Non è bastato avere una campionessa come Gabriela Sabatini, una delle più grandi icone nella storia dello sport argentino. E nemmeno un personaggio affascinante come Mary Teran de Weiss, forte tennista degli anni 40 e 50 la cui storia è stata raccontata in un bel libro (tradotto in Italia da Bradipolibri).

La società argentina continua ad essere fortemente “machista”. La mentalità si estende anche allo sport, di conseguenza nel tennis. E nei risultati. L'ultima tennista di buon livello è stata Gisela Dulko, ottima amica di Flavia Pennetta, mentre adesso non hanno neanche una top-200 WTA.

La miglior giocatrice attuale è Paula Ormaechea, ex numero 59 WTA, che l'anno scorso aveva fatto parlare di sé perché una cattiva interpretazione dei regolamenti le aveva consentito di giocare le pre-qualificazioni agli Internazionali BNL d'Italia.

Pur abitando in Italia, a Perugia (è sposata con il forte pallavolista Luciano De Cecco), aveva già giocato in Fed Cup per l'Argentina e di conseguenza non avrebbe potuto partecipare. Poco importa. Oggi, la Ormaechea si sfoga per come le donne sono trattate nella società e, di conseguenza, nello sport.

“Qualsiasi cosa facciamo, siamo sempre giudicate. Tutto quello che facciamo non è sufficientemente buono, ma al contrario non ci spiegano perché ci siano così poche donne ad avere incarichi di prestigio” dice la Ormaechea, attuale numero 223 WTA.

Tale disparità si estende al tennis. Ci sono sempre meno tornei femminili, dunque diventa molto complicato per le giovani tenniste intraprendere attività internazionale se non ci sono risorse sufficienti per viaggiare.

“Inoltre non è giusto che ci sia così grande diseguaglianza nei montepremi. Anche noi lottiamo e facciamo il possibile per arrivare in alto”. La Ormaechea è consapevole del fatto che il tennis femminile (“forse”) non genera lo stesso interesse del maschile, però ricorda di aver visto molte partite del circuito ATP in cui non c'è un minimo di interesse.

“Ma poi, perché deve passare l'idea che le donne sono meno brave? Ok, la differenza fisica ci sarà sempre, ma questa è la natura. Anziché vivere di giudizi e pregiudizi, potremmo semplicemente goderci il tennis femminile e smettere di cercare similitudini che non esistono”.

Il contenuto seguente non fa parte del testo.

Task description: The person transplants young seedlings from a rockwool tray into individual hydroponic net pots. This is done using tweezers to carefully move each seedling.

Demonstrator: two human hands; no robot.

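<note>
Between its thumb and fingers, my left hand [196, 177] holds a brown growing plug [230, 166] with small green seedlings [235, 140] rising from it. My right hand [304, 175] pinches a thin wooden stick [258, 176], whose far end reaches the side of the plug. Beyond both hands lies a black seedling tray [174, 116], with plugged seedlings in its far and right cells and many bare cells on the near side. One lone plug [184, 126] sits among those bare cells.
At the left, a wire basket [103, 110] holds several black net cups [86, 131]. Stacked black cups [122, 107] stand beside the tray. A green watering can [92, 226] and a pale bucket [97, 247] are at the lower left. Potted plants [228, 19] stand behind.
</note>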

Partendo da considerazioni di ordine generale, ha poi analizzato la specifica realtà argentina. Nel 2019, il Paese ha già organizzato due tornei ATP (Buenos Aires e la nuova tappa di Cordoba), e sono sono in programma la bellezza di 21 tornei Futues oltre alla possibilità di qualche Challenger a fine stagione.

Al contrario, non c'è un solo torneo ITF femminile in calendario. La Ormaechea non ha particolari interessi personali, poiché vive in Italia e può effettuare una programmazione diversa. “Vorrei soltanto mostrare quanto sia difficile per le ragazze argentine, la maggior parte senza grandi risorse, intraprendere l'attività agonistica.

So che qualcuno vorrebbe provare a cambiare le cose, ma non è con i tornei nazionali che si trova una soluzione. Le ragazze giocano tra loro, il campo di partecipazione è quasi sempre lo stesso e c'è molta differenza con il professionismo.

È una base scarsa che non ci permette di aspirare a buoni risultati”. La stessa Ormaechea dice di non vivere una situazione facile. Anche per lei è complicato svolgere attività “senza pensieri”: “Intanto devo viaggiare da sola, non posso permettermi di farmi accompagnare da un coach.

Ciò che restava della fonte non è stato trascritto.